▶ _Work order_
The whole listing below should be retyped exactly, without any images.

------ Data to process

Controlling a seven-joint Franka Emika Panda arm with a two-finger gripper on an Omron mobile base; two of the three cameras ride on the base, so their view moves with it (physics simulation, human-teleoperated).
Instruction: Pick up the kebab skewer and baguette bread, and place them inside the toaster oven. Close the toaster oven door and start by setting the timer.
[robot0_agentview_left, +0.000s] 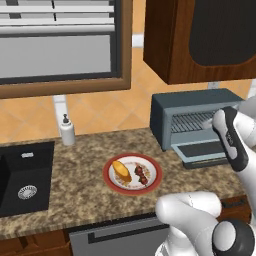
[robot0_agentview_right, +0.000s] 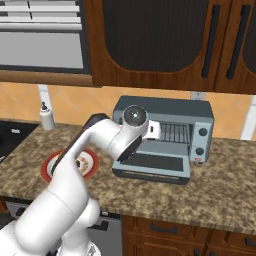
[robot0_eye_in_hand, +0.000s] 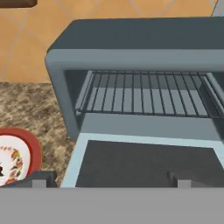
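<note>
The baguette bread (robot0_agentview_left: 121, 171) and the kebab skewer (robot0_agentview_left: 141, 175) lie side by side on a red-rimmed plate (robot0_agentview_left: 107, 172) on the counter. The blue-grey toaster oven (robot0_agentview_left: 192, 100) stands to the plate's right, and its door (robot0_agentview_left: 200, 149) is folded down flat. The wire rack (robot0_eye_in_hand: 140, 92) inside is bare. My gripper (robot0_eye_in_hand: 109, 181) hovers over the lowered door (robot0_eye_in_hand: 144, 162), facing the oven mouth, open, with nothing between its fingers. The arm covers most of the plate (robot0_agentview_right: 47, 167) in the right base view.
A black sink (robot0_agentview_left: 25, 180) is set into the counter at the left, with a soap dispenser (robot0_agentview_left: 66, 131) behind it. Dark wooden cabinets (robot0_agentview_right: 165, 40) hang above the oven. Two knobs (robot0_agentview_right: 202, 133) sit on the oven's right side.
</note>
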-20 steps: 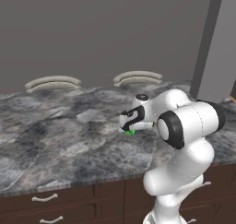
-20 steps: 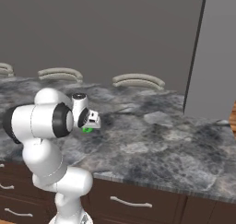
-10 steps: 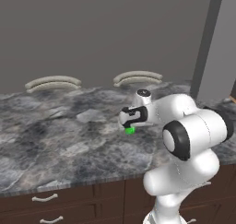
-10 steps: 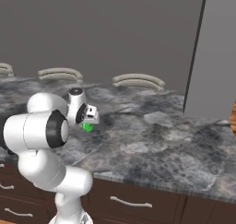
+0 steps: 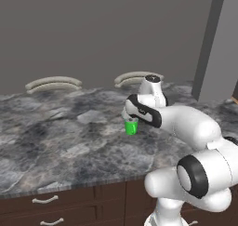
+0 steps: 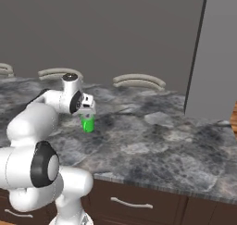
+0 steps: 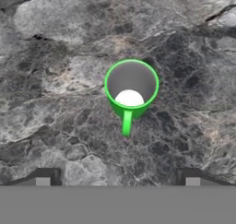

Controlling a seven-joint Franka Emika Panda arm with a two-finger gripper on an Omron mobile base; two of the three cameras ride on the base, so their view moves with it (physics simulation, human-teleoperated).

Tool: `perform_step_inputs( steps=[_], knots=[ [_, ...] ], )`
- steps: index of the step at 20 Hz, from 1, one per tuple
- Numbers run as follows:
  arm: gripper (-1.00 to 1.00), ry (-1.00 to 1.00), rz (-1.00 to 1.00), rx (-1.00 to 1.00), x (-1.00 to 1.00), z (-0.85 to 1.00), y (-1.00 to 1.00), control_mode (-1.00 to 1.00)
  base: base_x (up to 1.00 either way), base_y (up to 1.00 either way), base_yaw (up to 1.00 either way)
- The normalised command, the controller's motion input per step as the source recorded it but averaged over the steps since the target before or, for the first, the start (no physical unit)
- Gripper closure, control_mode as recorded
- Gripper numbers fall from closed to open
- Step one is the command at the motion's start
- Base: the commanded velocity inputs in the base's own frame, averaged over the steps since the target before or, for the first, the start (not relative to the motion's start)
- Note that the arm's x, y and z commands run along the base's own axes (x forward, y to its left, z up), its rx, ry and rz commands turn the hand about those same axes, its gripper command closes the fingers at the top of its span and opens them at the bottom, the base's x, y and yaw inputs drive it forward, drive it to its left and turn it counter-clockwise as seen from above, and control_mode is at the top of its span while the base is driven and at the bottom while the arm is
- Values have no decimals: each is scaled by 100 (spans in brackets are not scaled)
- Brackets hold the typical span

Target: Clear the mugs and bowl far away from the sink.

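The green mug (image 7: 131,91) stands upright on the grey marbled counter (image 5: 60,141), its handle pointing to six o'clock in the hand view, its grey inside showing a pale floor. Directly above it hangs the gripper (image 7: 117,178), fingers (image 7: 45,177) spread wide, at seven and five o'clock of the mug, touching nothing.

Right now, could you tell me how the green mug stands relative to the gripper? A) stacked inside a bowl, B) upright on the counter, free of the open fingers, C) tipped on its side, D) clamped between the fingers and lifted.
B: the green mug stands upright on the marble counter, with the gripper open and its fingertips apart, clear of the mug.
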Motion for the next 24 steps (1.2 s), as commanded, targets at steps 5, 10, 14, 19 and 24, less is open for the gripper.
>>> perform_step_inputs(
  steps=[5,10,14,19,24],
  knots=[
    [-100,-3,0,0,-94,100,0,-100,0,0,0],
    [-100,-15,0,0,-100,82,0,-100,0,0,0],
    [-100,-18,0,0,-85,20,-13,-100,0,0,0],
    [-100,-11,-1,13,-88,56,-14,-100,0,0,0],
    [-100,0,-8,16,-90,74,-3,-100,0,0,0]
  ],
)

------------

▶ _Solution to this task_
Controlling a seven-joint Franka Emika Panda arm with a two-finger gripper on an Omron mobile base; two of the three cameras ride on the base, so their view moves with it (physics simulation, human-teleoperated).
Instruction: Pick up the kebab skewer and baguette bread, and place them inside the toaster oven. Close the toaster oven door and start by setting the timer.
[robot0_agentview_left, +0.000s] 
[robot0_agentview_right, +0.000s] 
[robot0_eye_in_hand, +0.000s] 
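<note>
The baguette bread (robot0_agentview_left: 121, 171) and the kebab skewer (robot0_agentview_left: 141, 175) lie side by side on a red-rimmed plate (robot0_agentview_left: 107, 172) on the counter. The blue-grey toaster oven (robot0_agentview_left: 192, 100) stands to the plate's right, and its door (robot0_agentview_left: 200, 149) is folded down flat. The wire rack (robot0_eye_in_hand: 140, 92) inside is bare. My gripper (robot0_eye_in_hand: 109, 181) hovers over the lowered door (robot0_eye_in_hand: 144, 162), facing the oven mouth, open, with nothing between its fingers. The arm covers most of the plate (robot0_agentview_right: 47, 167) in the right base view.
A black sink (robot0_agentview_left: 25, 180) is set into the counter at the left, with a soap dispenser (robot0_agentview_left: 66, 131) behind it. Dark wooden cabinets (robot0_agentview_right: 165, 40) hang above the oven. Two knobs (robot0_agentview_right: 202, 133) sit on the oven's right side.
</note>
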-20 steps: 
-20 steps: 
-10 steps: 
-10 steps: 
+0 steps: 
+0 steps: 
+0 steps: 

Controlling a seven-joint Franka Emika Panda arm with a two-finger gripper on an Omron mobile base; two of the three cameras ride on the base, so their view moves with it (physics simulation, human-teleoperated).

Tool: `perform_step_inputs( steps=[_], knots=[ [_, ...] ], )`
- steps: index of the step at 20 Hz, from 1, one per tuple
- Numbers run as follows:
  arm: gripper (-1.00 to 1.00), ry (-1.00 to 1.00), rz (-1.00 to 1.00), rx (-1.00 to 1.00), x (-1.00 to 1.00), z (-0.85 to 1.00), y (-1.00 to 1.00), control_mode (-1.00 to 1.00)
  base: base_x (up to 1.00 either way), base_y (up to 1.00 either way), base_yaw (up to 1.00 either way)
- The normalised command, the controller's motion input per step as the source recorded it but averaged over the steps since the target before or, for the first, the start (no physical unit)
- Gripper closure, control_mode as recorded
- Gripper numbers fall from closed to open
- Step one is the command at the motion's start
- Base: the commanded velocity inputs in the base's own frame, averaged over the steps since the target before or, for the first, the start (not relative to the motion's start)
- Note that the arm's x, y and z commands run along the base's own axes (x forward, y to its left, z up), its rx, ry and rz commands turn the hand about those same axes, its gripper command closes the fingers at the top of its span and opens them at the bottom, the base's x, y and yaw inputs drive it forward, drive it to its left and turn it counter-clockwise as seen from above, and control_mode is at the top of its span while the base is driven and at the bottom while the arm is
- Values have no decimals: each is scaled by 100 (spans in brackets are not scaled)
- Brackets hold the typical span

Target: Clear the mugs and bowl far away from the sink.

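The green mug (image 7: 131,91) stands upright on the grey marbled counter (image 5: 60,141), its handle pointing to six o'clock in the hand view, its grey inside showing a pale floor. Directly above it hangs the gripper (image 7: 117,178), fingers (image 7: 45,177) spread wide, at seven and five o'clock of the mug, touching nothing.

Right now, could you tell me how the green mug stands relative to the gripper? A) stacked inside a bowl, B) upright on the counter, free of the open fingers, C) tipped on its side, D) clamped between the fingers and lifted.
B: the green mug stands upright on the marble counter, with the gripper open and its fingertips apart, clear of the mug.
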Motion for the next 24 steps (1.2 s), as commanded, targets at steps 5, 10, 14, 19 and 24, less is open for the gripper.
>>> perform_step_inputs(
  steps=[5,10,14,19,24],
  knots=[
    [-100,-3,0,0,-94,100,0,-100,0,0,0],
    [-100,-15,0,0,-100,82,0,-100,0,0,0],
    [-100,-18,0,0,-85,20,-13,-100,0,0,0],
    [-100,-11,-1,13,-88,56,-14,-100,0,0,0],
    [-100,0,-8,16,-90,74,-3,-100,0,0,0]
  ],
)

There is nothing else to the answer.